[EXERCISE INSTRUCTIONS]
Beginning with the first line and ending with the one containing "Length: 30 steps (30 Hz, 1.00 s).", copy the lines of the listing below exactly; omit everything else.

--- START ---

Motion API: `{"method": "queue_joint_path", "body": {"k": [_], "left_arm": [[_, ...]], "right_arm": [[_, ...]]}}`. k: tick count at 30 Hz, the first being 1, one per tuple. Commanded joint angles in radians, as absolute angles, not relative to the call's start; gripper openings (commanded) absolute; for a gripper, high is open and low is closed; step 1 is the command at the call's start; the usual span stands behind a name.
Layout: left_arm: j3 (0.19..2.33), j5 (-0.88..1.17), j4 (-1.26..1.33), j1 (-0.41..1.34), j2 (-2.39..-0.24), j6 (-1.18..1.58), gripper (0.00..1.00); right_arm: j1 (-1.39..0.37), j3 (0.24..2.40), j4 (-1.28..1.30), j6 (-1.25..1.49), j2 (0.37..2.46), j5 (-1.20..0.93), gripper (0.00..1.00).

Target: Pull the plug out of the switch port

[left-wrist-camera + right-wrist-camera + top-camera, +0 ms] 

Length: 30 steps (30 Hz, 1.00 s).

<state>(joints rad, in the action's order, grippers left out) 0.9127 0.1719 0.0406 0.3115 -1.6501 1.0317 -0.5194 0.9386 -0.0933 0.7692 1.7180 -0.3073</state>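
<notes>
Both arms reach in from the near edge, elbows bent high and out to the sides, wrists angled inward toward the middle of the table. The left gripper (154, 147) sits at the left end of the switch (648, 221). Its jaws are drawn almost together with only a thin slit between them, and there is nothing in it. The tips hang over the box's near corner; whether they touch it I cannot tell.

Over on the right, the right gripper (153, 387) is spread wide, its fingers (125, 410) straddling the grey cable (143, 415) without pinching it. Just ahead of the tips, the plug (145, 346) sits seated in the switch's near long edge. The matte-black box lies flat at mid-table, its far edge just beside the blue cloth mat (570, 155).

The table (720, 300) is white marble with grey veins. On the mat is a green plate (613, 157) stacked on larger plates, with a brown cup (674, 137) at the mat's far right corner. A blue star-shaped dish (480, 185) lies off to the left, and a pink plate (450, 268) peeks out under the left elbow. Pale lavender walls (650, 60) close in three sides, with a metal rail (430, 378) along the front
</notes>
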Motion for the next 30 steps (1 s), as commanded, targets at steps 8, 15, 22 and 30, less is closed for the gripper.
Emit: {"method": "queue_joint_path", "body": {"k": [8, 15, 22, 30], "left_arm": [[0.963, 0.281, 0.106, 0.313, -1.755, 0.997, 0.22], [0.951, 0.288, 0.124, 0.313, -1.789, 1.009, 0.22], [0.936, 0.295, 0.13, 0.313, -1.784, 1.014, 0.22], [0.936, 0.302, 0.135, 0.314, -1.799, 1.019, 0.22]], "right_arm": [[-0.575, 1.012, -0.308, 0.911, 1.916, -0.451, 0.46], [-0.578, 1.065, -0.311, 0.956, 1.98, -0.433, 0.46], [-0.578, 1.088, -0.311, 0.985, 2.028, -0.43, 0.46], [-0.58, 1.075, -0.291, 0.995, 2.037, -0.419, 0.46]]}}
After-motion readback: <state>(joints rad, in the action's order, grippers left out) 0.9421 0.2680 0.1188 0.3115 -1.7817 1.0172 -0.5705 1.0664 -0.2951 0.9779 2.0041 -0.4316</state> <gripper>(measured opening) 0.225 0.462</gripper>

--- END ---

[RESULT]
Motion API: `{"method": "queue_joint_path", "body": {"k": [_], "left_arm": [[_, ...]], "right_arm": [[_, ...]]}}`. k: tick count at 30 Hz, the first being 1, one per tuple. Commanded joint angles in radians, as absolute angles, not relative to the call's start; gripper openings (commanded) absolute; for a gripper, high is open and low is closed; step 1 is the command at the call's start; the usual span stands behind a name.
Layout: left_arm: j3 (0.19..2.33), j5 (-0.88..1.17), j4 (-1.26..1.33), j1 (-0.41..1.34), j2 (-2.39..-0.24), j6 (-1.18..1.58), gripper (0.00..1.00); right_arm: j1 (-1.39..0.37), j3 (0.24..2.40), j4 (-1.28..1.30), j6 (-1.25..1.49), j2 (0.37..2.46), j5 (-1.20..0.93), gripper (0.00..1.00).

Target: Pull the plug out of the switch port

[left-wrist-camera + right-wrist-camera + top-camera, +0 ms] 

Length: 30 steps (30 Hz, 1.00 s).

Nothing remains to be done, and the exercise is complete.